Task prompt - Copy each line of the data below with the word "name".

>>>>>

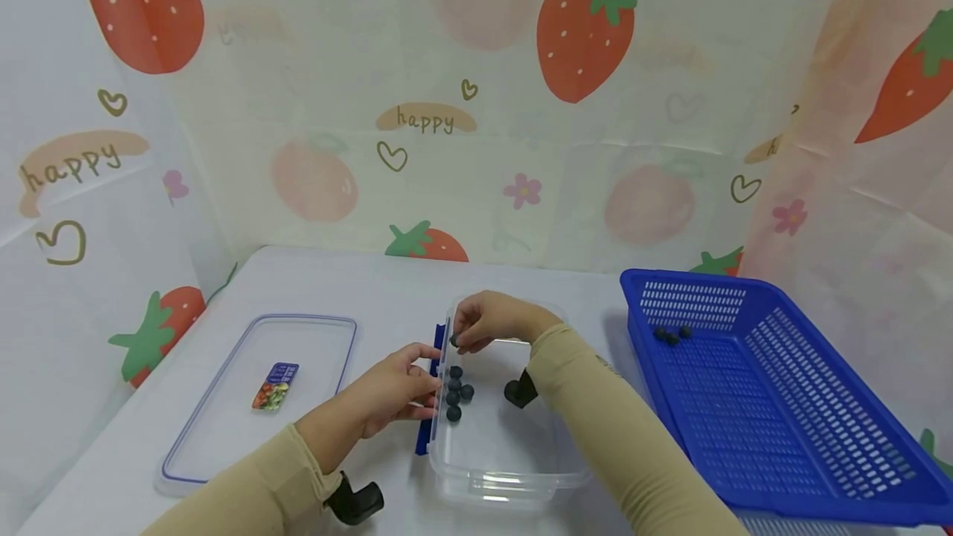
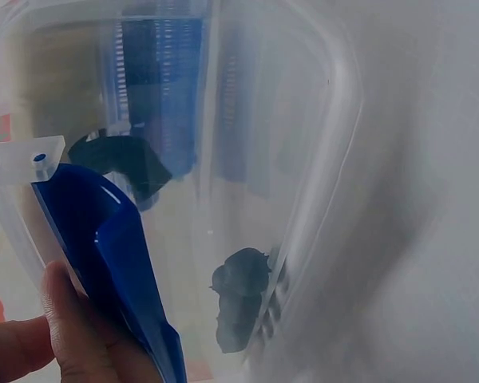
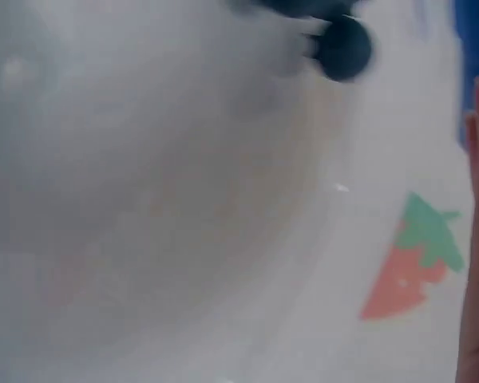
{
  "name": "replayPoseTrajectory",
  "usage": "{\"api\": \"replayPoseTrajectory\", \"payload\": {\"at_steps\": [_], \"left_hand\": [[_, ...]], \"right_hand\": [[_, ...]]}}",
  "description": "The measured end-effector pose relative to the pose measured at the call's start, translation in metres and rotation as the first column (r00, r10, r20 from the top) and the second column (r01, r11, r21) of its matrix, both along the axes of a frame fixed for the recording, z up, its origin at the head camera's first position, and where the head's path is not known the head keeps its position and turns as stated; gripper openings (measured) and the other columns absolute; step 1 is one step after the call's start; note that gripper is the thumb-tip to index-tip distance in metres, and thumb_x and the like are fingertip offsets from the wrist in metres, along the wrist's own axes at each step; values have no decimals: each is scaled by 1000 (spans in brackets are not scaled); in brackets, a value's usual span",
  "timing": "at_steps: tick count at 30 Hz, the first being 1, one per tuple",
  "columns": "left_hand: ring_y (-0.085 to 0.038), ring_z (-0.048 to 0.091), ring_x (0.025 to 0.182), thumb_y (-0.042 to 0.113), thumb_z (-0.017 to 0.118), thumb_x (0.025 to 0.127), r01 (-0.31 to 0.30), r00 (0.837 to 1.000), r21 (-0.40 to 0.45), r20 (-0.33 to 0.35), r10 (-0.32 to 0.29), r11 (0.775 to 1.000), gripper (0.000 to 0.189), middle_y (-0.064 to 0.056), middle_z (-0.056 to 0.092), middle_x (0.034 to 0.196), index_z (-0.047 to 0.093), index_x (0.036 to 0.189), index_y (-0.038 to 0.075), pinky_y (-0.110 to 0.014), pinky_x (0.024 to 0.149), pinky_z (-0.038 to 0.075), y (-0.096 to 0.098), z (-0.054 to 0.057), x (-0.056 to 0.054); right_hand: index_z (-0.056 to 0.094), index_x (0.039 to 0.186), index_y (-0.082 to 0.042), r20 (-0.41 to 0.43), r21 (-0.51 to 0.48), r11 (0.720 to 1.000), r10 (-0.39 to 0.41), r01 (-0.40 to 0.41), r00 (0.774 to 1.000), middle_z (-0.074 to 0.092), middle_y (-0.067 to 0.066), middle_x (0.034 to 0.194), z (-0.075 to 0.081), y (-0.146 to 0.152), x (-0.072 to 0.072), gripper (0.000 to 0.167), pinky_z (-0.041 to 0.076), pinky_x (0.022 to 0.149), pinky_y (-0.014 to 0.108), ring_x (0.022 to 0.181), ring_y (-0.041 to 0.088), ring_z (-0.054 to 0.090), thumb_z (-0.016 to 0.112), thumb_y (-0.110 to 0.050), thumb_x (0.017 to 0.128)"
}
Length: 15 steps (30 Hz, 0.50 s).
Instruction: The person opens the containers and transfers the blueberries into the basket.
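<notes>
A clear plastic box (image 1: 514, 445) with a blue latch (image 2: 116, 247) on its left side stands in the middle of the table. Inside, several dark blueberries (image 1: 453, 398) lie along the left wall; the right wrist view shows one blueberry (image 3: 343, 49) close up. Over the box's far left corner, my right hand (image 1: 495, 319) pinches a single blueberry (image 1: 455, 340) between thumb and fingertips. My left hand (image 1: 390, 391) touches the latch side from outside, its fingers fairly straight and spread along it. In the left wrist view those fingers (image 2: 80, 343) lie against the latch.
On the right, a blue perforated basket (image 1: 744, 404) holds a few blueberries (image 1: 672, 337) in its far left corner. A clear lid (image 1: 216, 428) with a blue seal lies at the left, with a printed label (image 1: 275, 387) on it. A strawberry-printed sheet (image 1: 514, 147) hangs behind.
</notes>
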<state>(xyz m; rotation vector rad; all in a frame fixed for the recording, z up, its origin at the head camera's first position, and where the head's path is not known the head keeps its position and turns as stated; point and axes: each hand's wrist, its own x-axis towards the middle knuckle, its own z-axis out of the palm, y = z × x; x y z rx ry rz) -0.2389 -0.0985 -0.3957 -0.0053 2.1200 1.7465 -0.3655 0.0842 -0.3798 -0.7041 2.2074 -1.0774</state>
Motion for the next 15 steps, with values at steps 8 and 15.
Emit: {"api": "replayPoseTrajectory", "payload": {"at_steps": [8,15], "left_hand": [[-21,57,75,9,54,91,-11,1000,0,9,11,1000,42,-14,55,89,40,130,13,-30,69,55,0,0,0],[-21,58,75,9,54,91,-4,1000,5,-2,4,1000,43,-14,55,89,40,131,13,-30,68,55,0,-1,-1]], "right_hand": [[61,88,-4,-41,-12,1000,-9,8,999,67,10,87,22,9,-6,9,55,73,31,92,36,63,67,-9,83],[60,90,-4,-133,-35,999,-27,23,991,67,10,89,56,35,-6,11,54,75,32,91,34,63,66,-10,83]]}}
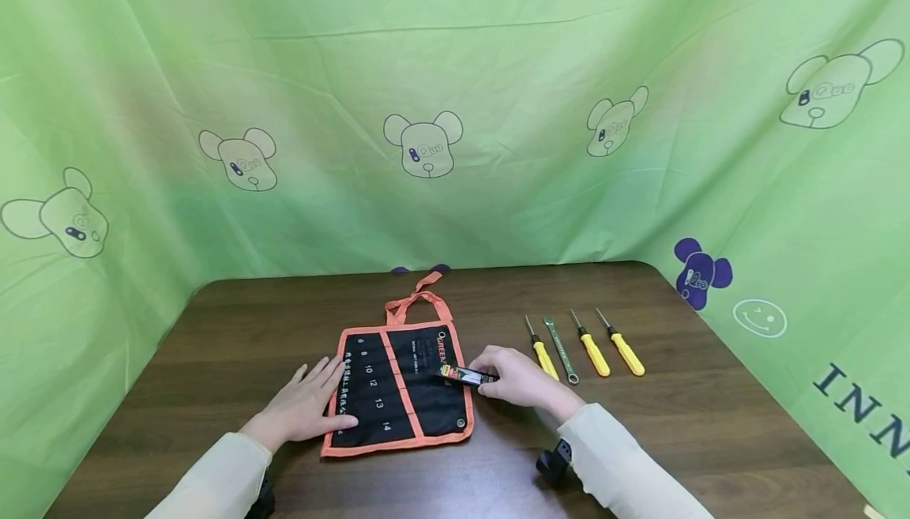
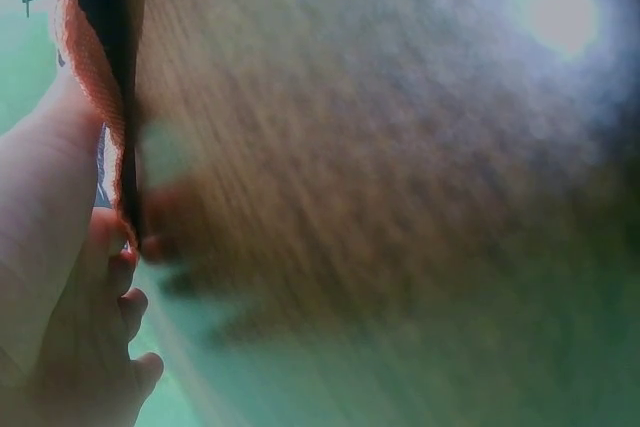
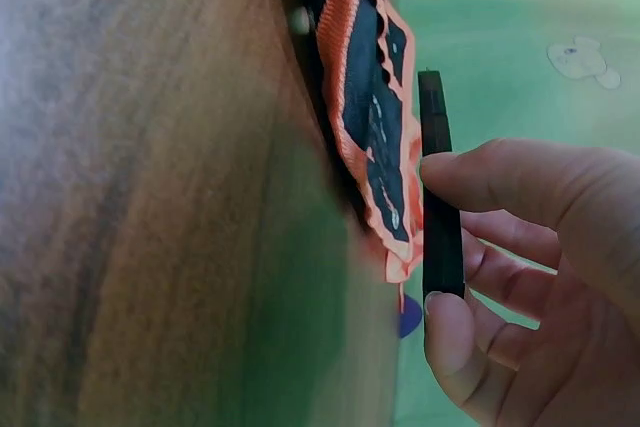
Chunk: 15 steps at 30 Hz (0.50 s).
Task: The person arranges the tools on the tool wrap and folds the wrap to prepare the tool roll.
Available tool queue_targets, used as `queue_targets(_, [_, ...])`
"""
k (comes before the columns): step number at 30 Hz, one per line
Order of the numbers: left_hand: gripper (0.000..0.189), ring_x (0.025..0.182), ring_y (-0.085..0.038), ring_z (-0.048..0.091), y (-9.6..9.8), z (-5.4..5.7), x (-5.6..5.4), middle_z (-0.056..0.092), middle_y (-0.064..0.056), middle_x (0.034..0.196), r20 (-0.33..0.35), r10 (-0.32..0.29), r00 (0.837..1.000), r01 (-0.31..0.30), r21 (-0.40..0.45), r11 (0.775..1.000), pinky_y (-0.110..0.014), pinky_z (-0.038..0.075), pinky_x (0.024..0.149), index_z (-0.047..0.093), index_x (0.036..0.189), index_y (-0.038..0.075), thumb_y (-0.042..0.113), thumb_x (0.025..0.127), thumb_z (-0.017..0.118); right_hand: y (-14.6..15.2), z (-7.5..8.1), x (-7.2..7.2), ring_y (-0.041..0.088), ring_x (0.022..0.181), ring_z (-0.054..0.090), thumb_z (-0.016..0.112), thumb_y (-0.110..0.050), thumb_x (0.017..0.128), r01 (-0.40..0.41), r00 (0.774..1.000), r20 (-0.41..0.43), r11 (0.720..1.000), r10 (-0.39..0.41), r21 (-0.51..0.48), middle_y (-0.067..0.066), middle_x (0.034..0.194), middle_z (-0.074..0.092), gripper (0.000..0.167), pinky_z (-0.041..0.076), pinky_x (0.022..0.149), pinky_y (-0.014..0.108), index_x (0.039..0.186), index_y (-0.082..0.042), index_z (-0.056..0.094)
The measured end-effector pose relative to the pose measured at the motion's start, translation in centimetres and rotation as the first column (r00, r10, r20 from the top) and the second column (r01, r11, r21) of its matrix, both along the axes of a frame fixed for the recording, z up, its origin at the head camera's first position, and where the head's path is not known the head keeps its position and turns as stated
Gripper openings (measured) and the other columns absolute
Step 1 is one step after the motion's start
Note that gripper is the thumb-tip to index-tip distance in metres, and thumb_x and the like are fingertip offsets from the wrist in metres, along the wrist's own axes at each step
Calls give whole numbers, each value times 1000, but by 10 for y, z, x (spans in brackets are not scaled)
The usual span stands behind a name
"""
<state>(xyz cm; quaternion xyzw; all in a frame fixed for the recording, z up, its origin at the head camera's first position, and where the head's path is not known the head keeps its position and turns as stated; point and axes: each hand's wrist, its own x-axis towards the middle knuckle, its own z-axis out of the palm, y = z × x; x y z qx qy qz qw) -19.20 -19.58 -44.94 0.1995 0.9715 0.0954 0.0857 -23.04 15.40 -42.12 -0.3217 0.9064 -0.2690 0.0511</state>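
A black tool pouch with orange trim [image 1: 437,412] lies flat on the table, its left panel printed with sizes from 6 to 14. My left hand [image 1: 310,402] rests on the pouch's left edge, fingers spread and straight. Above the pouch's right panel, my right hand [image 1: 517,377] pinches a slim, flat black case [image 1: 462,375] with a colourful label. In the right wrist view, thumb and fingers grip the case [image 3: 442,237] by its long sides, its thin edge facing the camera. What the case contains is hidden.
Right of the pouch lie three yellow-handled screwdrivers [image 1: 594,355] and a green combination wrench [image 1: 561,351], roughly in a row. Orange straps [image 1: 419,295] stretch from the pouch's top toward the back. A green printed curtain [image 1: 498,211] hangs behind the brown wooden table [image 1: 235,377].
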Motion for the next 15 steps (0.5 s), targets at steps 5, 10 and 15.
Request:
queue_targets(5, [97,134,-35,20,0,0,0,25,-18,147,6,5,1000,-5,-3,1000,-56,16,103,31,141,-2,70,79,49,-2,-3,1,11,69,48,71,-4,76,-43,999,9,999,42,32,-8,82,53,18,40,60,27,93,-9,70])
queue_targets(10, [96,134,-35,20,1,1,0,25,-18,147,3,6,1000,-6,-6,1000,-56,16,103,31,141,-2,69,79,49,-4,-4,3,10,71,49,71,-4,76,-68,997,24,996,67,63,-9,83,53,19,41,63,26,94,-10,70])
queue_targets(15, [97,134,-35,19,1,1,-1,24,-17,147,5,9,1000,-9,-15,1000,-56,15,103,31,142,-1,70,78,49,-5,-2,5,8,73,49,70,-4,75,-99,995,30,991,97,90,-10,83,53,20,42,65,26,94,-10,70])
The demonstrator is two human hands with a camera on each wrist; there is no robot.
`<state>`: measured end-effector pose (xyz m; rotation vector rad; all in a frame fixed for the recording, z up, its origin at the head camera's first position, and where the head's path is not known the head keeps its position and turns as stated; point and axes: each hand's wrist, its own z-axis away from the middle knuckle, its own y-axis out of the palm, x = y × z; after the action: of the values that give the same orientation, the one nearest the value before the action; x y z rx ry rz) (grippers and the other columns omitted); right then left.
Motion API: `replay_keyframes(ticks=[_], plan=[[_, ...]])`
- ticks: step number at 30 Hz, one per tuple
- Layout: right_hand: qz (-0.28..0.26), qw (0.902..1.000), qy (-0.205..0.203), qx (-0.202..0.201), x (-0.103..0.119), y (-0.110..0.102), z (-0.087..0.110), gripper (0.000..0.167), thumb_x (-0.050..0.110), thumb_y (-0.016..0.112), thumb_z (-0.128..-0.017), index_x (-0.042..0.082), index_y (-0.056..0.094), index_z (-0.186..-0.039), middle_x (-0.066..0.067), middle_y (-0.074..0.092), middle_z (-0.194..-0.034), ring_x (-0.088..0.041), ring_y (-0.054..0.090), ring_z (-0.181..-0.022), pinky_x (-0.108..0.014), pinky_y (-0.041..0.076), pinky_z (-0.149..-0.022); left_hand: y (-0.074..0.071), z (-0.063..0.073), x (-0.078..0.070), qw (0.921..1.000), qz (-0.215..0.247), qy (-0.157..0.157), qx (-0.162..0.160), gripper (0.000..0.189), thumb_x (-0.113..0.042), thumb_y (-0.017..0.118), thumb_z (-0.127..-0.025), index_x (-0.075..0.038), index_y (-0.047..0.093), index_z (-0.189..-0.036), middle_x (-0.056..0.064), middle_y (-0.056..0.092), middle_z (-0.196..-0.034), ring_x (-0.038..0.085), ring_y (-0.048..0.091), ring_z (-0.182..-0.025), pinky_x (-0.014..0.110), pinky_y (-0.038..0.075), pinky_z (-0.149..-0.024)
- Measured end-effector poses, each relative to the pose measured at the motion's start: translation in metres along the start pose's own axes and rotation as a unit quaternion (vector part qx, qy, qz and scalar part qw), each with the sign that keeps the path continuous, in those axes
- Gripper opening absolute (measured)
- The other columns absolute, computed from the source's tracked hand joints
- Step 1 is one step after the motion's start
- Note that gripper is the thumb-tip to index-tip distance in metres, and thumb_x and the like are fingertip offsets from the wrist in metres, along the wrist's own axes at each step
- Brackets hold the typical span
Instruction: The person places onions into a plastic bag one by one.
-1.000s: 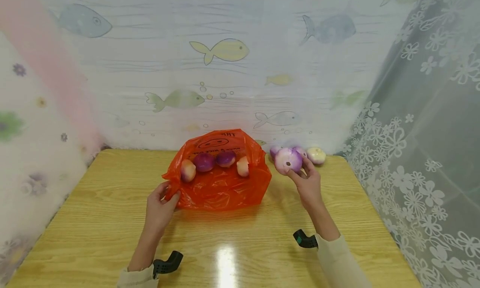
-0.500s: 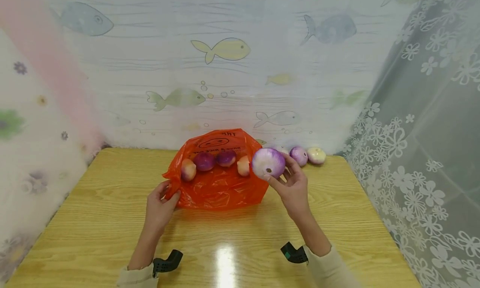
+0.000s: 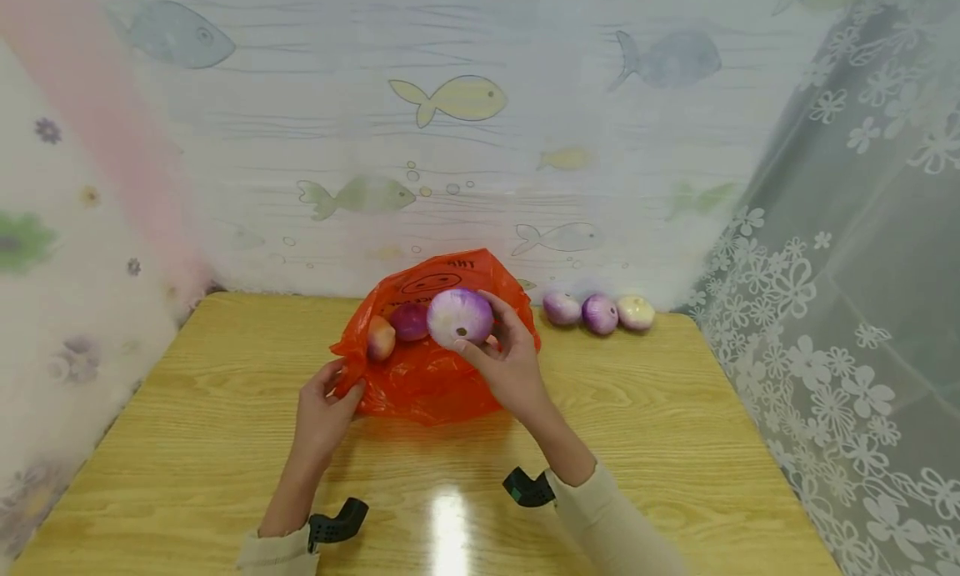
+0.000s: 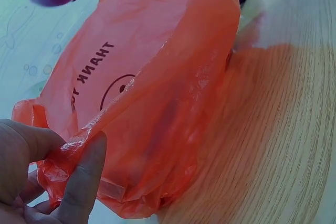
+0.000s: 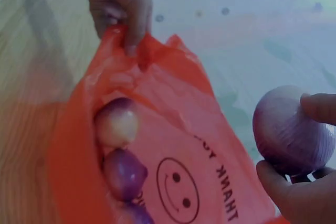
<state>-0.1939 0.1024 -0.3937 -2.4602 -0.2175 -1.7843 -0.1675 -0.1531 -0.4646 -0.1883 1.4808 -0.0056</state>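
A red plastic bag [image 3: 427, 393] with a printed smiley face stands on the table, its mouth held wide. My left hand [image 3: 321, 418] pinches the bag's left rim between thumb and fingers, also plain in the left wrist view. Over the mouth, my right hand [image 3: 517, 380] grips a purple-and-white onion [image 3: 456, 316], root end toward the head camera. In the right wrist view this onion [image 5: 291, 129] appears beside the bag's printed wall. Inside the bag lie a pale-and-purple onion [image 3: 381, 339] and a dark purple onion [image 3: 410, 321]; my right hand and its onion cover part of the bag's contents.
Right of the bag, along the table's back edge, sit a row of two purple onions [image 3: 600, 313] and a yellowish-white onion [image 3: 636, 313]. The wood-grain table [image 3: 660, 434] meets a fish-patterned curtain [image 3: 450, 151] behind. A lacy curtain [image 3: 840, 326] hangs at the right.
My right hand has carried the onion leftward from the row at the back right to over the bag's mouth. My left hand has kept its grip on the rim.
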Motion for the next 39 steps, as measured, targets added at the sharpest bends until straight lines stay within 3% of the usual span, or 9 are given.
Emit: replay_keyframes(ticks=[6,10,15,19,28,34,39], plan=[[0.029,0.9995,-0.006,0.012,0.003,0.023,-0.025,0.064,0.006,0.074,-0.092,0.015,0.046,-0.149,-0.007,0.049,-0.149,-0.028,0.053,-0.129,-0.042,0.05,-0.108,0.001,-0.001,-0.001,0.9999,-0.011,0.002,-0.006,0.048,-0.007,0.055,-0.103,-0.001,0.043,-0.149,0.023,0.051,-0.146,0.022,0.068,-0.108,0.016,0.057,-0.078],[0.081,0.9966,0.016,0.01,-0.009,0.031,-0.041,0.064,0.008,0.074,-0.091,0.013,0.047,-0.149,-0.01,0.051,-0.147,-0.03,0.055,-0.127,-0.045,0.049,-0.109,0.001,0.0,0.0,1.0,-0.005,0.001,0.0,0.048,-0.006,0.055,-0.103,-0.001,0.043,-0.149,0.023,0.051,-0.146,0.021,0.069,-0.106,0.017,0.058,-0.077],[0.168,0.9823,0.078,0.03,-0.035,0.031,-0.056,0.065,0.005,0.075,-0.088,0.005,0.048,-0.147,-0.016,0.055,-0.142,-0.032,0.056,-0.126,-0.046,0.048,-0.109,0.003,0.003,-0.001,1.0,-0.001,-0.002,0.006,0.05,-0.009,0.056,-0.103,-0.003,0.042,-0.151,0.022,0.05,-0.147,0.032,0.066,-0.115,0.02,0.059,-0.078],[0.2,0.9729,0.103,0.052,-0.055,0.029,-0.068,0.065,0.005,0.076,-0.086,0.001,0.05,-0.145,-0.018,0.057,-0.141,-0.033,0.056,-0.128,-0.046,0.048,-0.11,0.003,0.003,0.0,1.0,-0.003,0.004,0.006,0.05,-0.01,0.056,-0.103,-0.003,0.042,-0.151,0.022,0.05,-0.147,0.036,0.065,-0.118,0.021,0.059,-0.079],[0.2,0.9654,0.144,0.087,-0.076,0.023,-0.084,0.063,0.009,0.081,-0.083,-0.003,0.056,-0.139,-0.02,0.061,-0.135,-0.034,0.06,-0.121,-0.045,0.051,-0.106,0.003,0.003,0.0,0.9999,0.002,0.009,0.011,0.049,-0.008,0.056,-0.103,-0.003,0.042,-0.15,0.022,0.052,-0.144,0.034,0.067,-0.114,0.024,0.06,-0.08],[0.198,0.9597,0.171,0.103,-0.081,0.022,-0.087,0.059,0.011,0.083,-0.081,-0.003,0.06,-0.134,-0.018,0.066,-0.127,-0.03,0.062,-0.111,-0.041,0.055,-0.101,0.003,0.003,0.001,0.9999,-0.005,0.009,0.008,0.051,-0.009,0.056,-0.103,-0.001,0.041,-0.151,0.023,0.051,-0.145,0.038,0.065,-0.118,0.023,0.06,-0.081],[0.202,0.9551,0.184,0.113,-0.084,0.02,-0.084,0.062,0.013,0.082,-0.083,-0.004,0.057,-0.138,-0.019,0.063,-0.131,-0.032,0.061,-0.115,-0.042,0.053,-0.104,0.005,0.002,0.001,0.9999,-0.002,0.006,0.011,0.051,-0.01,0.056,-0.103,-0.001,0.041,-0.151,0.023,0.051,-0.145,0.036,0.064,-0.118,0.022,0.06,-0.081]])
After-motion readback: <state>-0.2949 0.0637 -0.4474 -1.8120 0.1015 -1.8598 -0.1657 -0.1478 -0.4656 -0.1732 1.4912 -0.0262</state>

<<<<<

Reply to the task -
  "name": "replayPoseTrajectory",
The usual span stands behind a name

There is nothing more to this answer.